Other themes have been identified on this type of porcelain that support the contention that educated women were patrons for some of these works. For example, stories about the twelfth-century women warriors of the Yang family were popular in pictorial ceramics and other art forms of the seventeenth and eighteenth centuries. In addition the popularity of the theme of the Queen Mother of the West (Xiwangmu) and other female immortals in paintings, textiles, screens, and certain forms of furniture is another possible indication of the power of women patrons.

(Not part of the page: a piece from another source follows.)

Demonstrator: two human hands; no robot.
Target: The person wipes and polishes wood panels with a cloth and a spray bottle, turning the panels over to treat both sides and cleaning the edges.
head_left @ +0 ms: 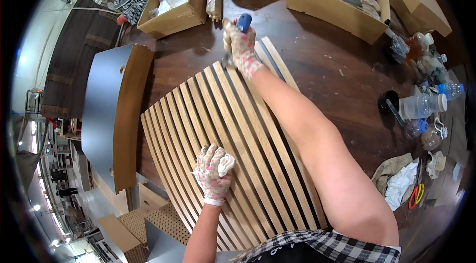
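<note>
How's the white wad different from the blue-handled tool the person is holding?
The white wad is crumpled, but the blue-handled tool has a smooth, rounded handle end. The left hand holds the wad over the slatted wood panel, nearer the person's body; the right hand holds the tool at the panel's far edge. Both are held in pink-spotted gloves.

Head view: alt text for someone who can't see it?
Gloved right hand grips a blue-handled tool near a slatted wooden panel's far edge; gloved left hand, over the slats, holds a white wad.
</note>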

It is rare to find an exhibition that explores a largely unstudied theme. Beauty Revealed: Images of Women in Qing Dynasty Chinese Painting does just that. The exhibition and its accompanying catalogue provide an intriguing introduction to an important theme in Chinese visual arts. By necessity the focus is on broad social issues and matters of sexuality in paintings of beautiful women. It is an appropriate close to the long career of James Cahill, an intrepid pioneer in the field.